L'article 1 er de la loi du 28 février 2017 relative à la sécurité publique 101 ( * ) a introduit la possibilité, pour les militaires chargés de la protection des installations militaires situées sur le territoire national, d'immobiliser les moyens de transport dans les conditions prévues à l'article L. 214?2 du code de la sécurité intérieure. Cet article prévoit que les matériels utilisés pour immobiliser les moyens de transports doivent être conformes à des normes techniques définies par arrêté du ministre de l'intérieur.

II - Les modifications proposées par le projet de loi

Issu d'un amendement des députés adopté en séance publique avec un avis favorable du Gouvernement, le présent article prévoit que le ministre de la défense puisse également définir, par arrêté, les normes techniques relatives aux matériels spécifiques des armées, dont l'emploi est nécessaire pour la protection des installations militaires.

Votre commission a adopté un amendement de notre collègue Philippe Paul permettant d'améliorer la rédaction du présent article.

Votre commission a adopté l'article 24 bis A ainsi modifié.

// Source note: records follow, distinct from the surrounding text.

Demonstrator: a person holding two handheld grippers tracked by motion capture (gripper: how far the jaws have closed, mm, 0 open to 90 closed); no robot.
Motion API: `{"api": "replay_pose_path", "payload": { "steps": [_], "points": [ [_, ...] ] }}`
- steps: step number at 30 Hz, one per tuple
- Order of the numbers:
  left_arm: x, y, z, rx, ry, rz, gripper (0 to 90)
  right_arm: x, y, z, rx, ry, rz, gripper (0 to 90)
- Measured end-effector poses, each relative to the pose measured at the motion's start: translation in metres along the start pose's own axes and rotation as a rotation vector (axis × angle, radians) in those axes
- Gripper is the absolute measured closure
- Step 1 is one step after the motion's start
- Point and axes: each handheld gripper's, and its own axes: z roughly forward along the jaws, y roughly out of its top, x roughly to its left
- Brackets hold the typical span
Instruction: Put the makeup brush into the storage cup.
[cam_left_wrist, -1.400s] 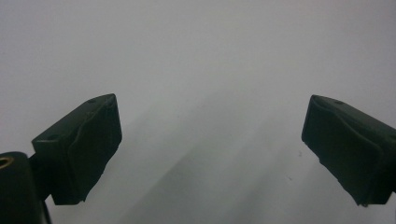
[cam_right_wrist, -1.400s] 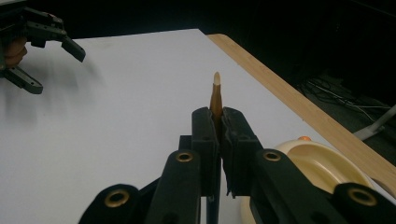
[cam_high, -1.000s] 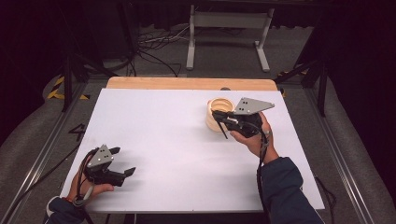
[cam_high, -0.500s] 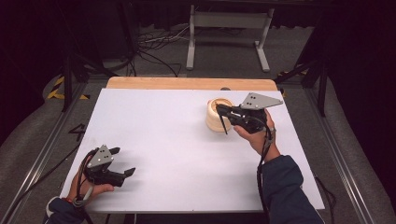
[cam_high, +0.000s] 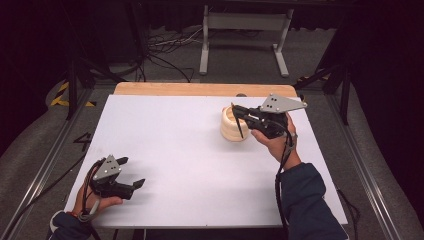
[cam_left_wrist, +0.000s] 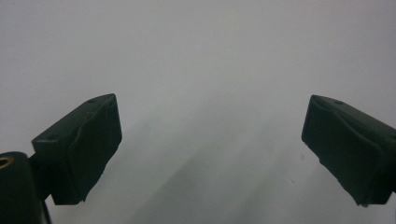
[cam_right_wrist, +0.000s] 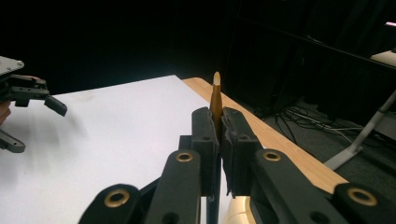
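High view, right gripper (cam_high: 239, 116) pinching wooden piece over stacked wooden bowls (cam_high: 231, 126)

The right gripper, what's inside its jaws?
The right gripper is shut on a thin tan wooden piece, whose tip sticks out above; its lower part is hidden between the jaws.

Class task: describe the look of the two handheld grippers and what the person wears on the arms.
Both the left gripper and the right gripper are black, each topped by a grey three-cornered plate with small holes. Their fingers are blocky black pads on links with brass-coloured rivets. A black cable trails from each. The person wears dark blue sleeves.
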Motion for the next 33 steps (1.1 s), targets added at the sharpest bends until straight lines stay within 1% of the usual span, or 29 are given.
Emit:
{"api": "replay_pose_path", "payload": {
  "steps": [9, 16, 21, 23, 25, 26, 29, 31, 33],
  "points": [
    [0.000, 0.000, 0.000, 0.002, 0.000, 0.003, 5.9, -0.009, 0.004, 0.001, -0.020, -0.017, 0.020, 84.9],
    [0.000, 0.000, 0.000, 0.003, -0.002, 0.002, 5.8, -0.012, 0.007, 0.003, -0.031, -0.024, 0.025, 84.8],
    [0.000, -0.001, 0.000, 0.007, -0.006, -0.005, 5.8, -0.016, 0.009, 0.004, -0.052, -0.031, 0.037, 84.8],
    [0.001, -0.001, 0.000, 0.007, -0.006, -0.003, 5.8, -0.018, 0.011, 0.004, -0.058, -0.044, 0.039, 84.8],
    [0.001, -0.001, 0.000, 0.006, -0.006, -0.002, 5.8, -0.018, 0.011, 0.004, -0.061, -0.043, 0.042, 84.9],
    [0.001, -0.001, 0.000, 0.008, -0.006, -0.001, 5.7, -0.019, 0.012, 0.004, -0.062, -0.051, 0.044, 84.9],
    [0.000, -0.001, 0.000, 0.011, -0.001, 0.011, 5.7, -0.020, 0.012, 0.004, -0.067, -0.058, 0.047, 84.9],
    [0.000, -0.001, 0.000, 0.007, -0.003, 0.007, 5.7, -0.021, 0.011, 0.005, -0.072, -0.060, 0.048, 84.9],
    [0.000, 0.000, 0.000, 0.009, -0.002, 0.008, 5.7, -0.024, 0.011, 0.007, -0.078, -0.072, 0.052, 84.9]
  ]
}}
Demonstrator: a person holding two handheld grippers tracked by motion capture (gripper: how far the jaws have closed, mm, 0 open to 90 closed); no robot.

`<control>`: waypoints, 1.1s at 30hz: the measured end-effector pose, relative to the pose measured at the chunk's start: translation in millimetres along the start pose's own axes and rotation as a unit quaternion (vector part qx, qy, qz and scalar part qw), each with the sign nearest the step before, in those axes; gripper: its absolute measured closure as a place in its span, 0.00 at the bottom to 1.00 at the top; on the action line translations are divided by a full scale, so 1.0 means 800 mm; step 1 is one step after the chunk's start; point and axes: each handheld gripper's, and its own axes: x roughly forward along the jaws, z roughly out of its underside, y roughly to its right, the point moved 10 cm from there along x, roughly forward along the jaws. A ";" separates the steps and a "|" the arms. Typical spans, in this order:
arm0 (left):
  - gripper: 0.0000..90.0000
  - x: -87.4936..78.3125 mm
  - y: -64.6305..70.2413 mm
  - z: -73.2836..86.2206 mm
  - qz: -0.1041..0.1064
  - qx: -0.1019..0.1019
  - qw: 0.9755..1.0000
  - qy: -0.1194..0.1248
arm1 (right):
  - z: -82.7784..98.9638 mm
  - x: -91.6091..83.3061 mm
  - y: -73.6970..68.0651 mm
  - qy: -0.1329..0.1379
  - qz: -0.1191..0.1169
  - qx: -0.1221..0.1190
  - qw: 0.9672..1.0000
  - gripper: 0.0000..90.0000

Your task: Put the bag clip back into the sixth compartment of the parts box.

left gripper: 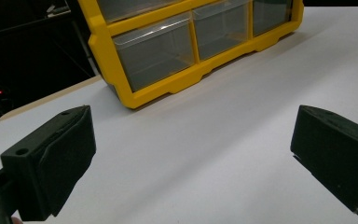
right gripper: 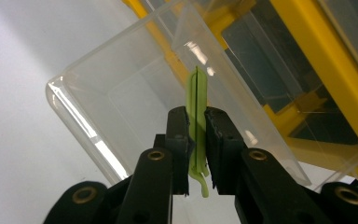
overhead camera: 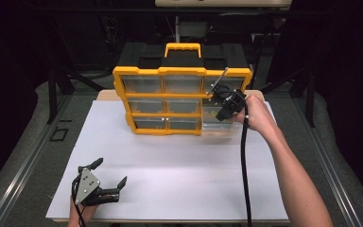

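The thin light-green plastic clip sits pinched edge-on between the jaws of the right hand-held gripper, which are closed tight on it, its upper end poking out above the pads. It hangs over the mouth of the clear plastic drawer that is pulled out at the lower right corner of the yellow drawer organiser. The picking up looks done and the carry is nearly over. What is left, as I judge it, is to lower the clip past the rim, let go, and probably push the drawer back in. The drawer seems empty, though its clear walls make that hard to be sure of.

Counted: one green clip, one drawer pulled out, and one organiser with a yellow carry handle on top. Its front shows a grid of nine drawers, three rows of three, counting the open one. There are two hand-held grippers. The left hand-held gripper rests near the front left corner of the white worktop, well apart from the organiser, with its jaws spread wide and nothing between them.
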 end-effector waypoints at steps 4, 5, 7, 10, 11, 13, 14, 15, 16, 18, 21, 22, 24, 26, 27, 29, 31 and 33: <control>0.00 0.000 0.000 0.000 0.000 0.001 1.000 0.000 | 0.000 0.002 0.001 -0.004 -0.001 -0.002 1.000 0.88; 0.00 0.000 0.000 0.000 -0.001 0.000 1.000 0.000 | 0.000 0.003 0.001 -0.003 -0.002 -0.001 1.000 0.88; 0.00 0.000 0.000 0.000 -0.001 0.000 1.000 0.000 | -0.001 0.002 0.001 0.000 -0.001 0.002 1.000 0.79; 0.00 0.000 0.000 0.000 -0.001 0.000 1.000 0.000 | -0.001 -0.002 0.001 0.006 0.003 0.007 1.000 0.63; 0.00 0.000 0.000 0.000 0.000 0.000 1.000 0.000 | -0.002 -0.004 0.002 0.010 0.008 0.010 1.000 0.61; 0.00 0.000 0.000 0.000 0.000 0.001 1.000 0.000 | -0.001 -0.012 0.002 0.013 0.003 0.006 1.000 0.53; 0.00 0.001 0.000 0.000 0.001 0.001 1.000 0.000 | -0.002 -0.016 0.003 0.023 0.003 0.010 1.000 0.50; 0.00 0.001 0.000 0.000 0.000 0.001 1.000 -0.001 | -0.001 -0.021 0.005 0.022 0.006 0.011 1.000 0.49; 0.00 0.001 0.001 0.000 0.001 0.001 1.000 -0.001 | 0.000 -0.025 0.005 0.022 0.003 0.012 1.000 0.45; 0.00 0.001 0.001 0.000 0.001 0.000 1.000 0.000 | 0.004 -0.031 0.006 0.021 0.007 0.012 1.000 0.37; 0.00 0.000 0.000 0.000 0.000 0.001 1.000 0.000 | 0.010 -0.038 0.007 0.024 0.015 0.017 0.999 0.22; 0.00 0.000 0.000 0.000 -0.001 0.001 1.000 0.000 | 0.013 -0.041 0.008 0.026 0.017 0.019 0.999 0.20; 0.00 0.000 0.000 0.000 0.000 0.001 1.000 0.000 | 0.019 -0.048 0.008 0.033 0.019 0.024 0.999 0.15; 0.00 0.000 0.000 -0.001 0.000 0.001 1.000 0.001 | 0.026 -0.050 0.008 0.035 0.024 0.031 0.999 0.09; 0.00 0.000 0.000 -0.001 -0.001 0.001 1.000 0.001 | 0.028 -0.049 0.008 0.039 0.026 0.030 0.998 0.07; 0.00 0.000 0.000 -0.001 -0.001 0.001 1.000 0.001 | 0.036 -0.049 0.009 0.038 0.030 0.032 0.998 0.03; 0.00 0.000 0.000 -0.001 0.000 0.001 1.000 0.001 | 0.046 -0.048 0.008 0.032 0.030 0.039 0.998 0.02; 0.00 0.000 0.000 -0.001 0.000 0.001 1.000 0.000 | 0.055 -0.045 0.008 0.033 0.029 0.044 0.998 0.00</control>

Article 24 bis - (art. L. 3211-3 du code de la défense ; art. L. 421-1 du code de la sécurité intérieure) - Exercice des missions de la gendarmerie nationale à bord des navires battant pavillon français

L'article 24 bis du projet de loi, introduit à l'Assemblée nationale, tend à étendre le champ des missions militaires et civiles de la gendarmerie nationale aux navires battant pavillon français.

I - Le droit en vigueur

L'article L. 3211-32 du code de la défense prévoit que les missions militaires de la gendarmerie nationale s'exécutent sur toute l'étendue du territoire national, hors de celui-ci en application des engagements internationaux de la France, ainsi qu'aux armées.

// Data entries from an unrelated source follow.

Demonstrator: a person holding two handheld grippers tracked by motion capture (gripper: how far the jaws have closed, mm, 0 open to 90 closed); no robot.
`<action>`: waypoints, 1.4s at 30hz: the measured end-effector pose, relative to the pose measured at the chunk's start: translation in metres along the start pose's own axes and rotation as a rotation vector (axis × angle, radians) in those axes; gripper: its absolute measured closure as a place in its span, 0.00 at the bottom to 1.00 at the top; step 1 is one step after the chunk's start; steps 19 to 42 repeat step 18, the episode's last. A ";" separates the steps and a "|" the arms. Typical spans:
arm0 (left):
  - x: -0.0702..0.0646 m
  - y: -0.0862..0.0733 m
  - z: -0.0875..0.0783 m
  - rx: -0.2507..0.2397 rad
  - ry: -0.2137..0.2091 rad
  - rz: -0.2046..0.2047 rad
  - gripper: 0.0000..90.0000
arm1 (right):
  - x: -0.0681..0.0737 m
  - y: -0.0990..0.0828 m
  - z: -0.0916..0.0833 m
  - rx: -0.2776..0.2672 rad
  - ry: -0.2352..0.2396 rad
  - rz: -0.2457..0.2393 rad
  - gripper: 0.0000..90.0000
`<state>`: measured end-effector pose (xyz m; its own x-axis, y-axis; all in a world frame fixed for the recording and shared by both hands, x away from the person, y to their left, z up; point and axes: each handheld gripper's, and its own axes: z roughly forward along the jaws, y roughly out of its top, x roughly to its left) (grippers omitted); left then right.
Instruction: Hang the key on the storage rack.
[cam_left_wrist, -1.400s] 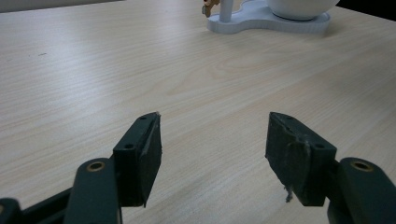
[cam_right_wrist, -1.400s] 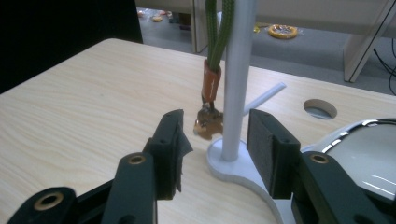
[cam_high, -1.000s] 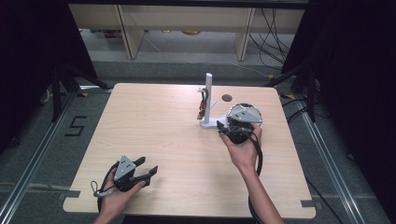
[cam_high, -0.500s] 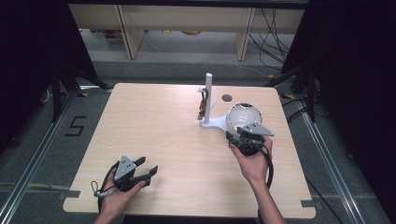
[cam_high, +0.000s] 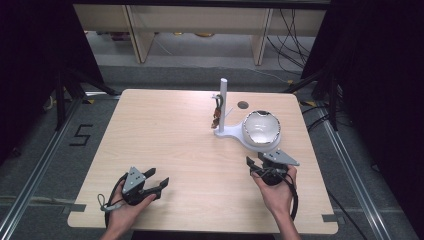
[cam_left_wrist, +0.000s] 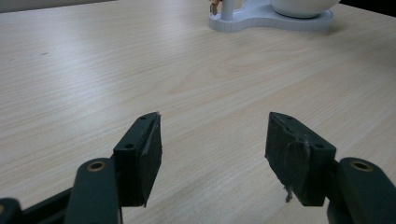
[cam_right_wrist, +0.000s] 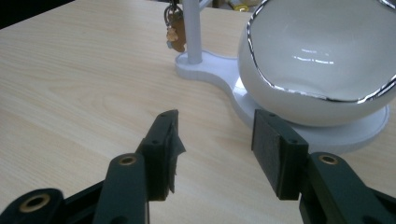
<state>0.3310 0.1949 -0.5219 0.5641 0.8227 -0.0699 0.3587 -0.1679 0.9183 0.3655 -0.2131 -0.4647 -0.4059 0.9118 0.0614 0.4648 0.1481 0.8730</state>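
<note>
White bowl on stand just ahead of right gripper, jaws wide, empty; gripper pulled back from bowl since earlier.

Your table is evenly lit from above; surroundings stay dark. Glare streaks the bowl. Shadows are soft. Your gripper views blur slightly at far edges.
</note>
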 end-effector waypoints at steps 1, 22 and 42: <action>0.000 0.000 0.000 0.001 -0.001 0.001 0.40 | -0.001 -0.003 -0.001 0.006 0.001 0.000 0.58; 0.000 0.000 0.000 0.005 -0.002 0.005 0.40 | 0.004 -0.030 -0.004 0.021 0.005 0.057 0.57; 0.000 0.000 0.000 0.005 -0.002 0.005 0.40 | 0.004 -0.030 -0.004 0.021 0.005 0.057 0.57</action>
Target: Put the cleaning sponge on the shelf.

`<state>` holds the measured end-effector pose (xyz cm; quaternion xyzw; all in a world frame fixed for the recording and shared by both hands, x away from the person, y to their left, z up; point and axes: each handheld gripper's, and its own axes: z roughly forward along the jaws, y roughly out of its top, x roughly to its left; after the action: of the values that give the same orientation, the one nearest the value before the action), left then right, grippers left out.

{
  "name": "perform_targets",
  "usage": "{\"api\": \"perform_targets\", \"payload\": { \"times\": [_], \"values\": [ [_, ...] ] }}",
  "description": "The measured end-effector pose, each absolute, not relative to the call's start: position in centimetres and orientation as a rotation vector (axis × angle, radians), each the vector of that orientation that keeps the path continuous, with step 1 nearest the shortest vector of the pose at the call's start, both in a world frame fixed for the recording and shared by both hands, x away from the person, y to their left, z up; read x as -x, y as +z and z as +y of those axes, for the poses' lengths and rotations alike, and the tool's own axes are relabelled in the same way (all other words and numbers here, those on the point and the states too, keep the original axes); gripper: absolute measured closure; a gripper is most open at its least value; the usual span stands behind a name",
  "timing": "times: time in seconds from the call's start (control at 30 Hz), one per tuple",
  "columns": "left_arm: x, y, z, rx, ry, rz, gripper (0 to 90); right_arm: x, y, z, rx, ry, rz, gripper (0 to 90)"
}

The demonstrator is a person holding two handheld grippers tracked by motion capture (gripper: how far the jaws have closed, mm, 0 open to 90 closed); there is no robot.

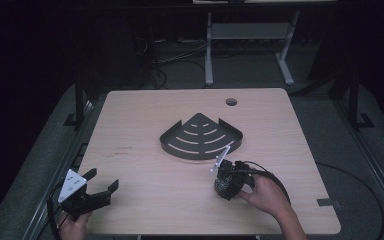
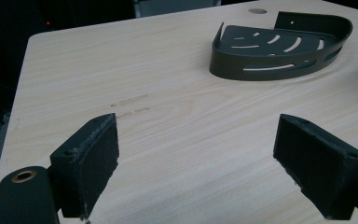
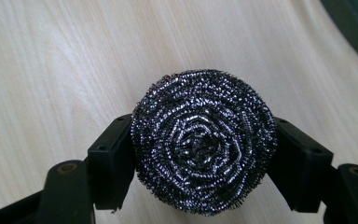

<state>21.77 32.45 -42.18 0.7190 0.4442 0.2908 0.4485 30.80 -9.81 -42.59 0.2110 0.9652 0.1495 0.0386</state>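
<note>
1. The right gripper (image 3: 204,154) clamps a steel scourer (image 3: 204,148) between both jaws, above the table (image 1: 145,195).
2. The left gripper (image 2: 196,163) is spread wide, holding nothing, over the table's near left corner.
3. A dark slotted corner shelf (image 1: 201,136) lies mid-table, just beyond the right gripper, well apart from the left.

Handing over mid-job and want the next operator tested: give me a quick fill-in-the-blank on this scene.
1. The right claw is shut on a steel ____.
2. The left claw is ____, with nothing between its jaws.
3. The dark slotted shelf lies on the ____.
4. In the high view, the shelf lies nearer the ____ claw.

Missing words: scourer; open; table; right
</note>
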Motion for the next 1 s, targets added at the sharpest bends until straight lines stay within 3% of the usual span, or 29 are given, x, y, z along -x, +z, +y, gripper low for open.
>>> {"api": "perform_targets", "payload": {
  "times": [1.0],
  "values": [
    [-21.8,-42.0,32.5,-1.763,0.710,1.097,13.3,-33.1,-38.9,-9.3,-0.635,0.532,2.960,29.4]
  ]
}}
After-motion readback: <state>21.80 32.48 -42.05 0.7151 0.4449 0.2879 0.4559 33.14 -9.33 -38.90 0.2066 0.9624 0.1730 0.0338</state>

Par ailleurs, l'article L. 421-1 du code de la sécurité intérieure prévoit que les missions civiles de la gendarmerie nationale s'exécutent sur toute l'étendue du territoire national et hors de celui-ci en application des engagements internationaux de la France.

II - La position de l'Assemblée nationale

Le présent article est issu d'un amendement des membres du groupe La République en Marche, adopté par la commission de la défense de l'Assemblée nationale. Il étend l'exécution des missions militaires et civiles de la gendarmerie nationale, au-delà de la mer territoriale, aux navires battants pavillon français, bâtiments de l'Etat aussi bien que navires à passagers.

Ce faisant, selon le rapport du rapporteur de la commission de la défense de l'Assemblée nationale, le présent article vise à « sécuriser juridiquement la possibilité de déployer des gendarmes sur des navires battants pavillon français, afin d'en assurer la protection et celle de leurs passagers, en particulier dans le cadre de la création des équipes de protection des navires à passagers (EPNAP) associant gendarmes maritimes et fusiliers-marins, constituées depuis le 1er août 2016 . »

III - La position de votre commission

Votre commission a adopté un amendement de notre collègue Philippe Paul permettant de maintenir le parallélisme de rédaction entre le code de la défense et le code de la sécurité intérieure pour l'exercice des missions de gendarmerie en haute mer.

Votre commission a adopté l'article 24 bis ainsi modifié.


* 101 Loi n° 2017-258 du 28 février 2017 relative à la sécurité publique.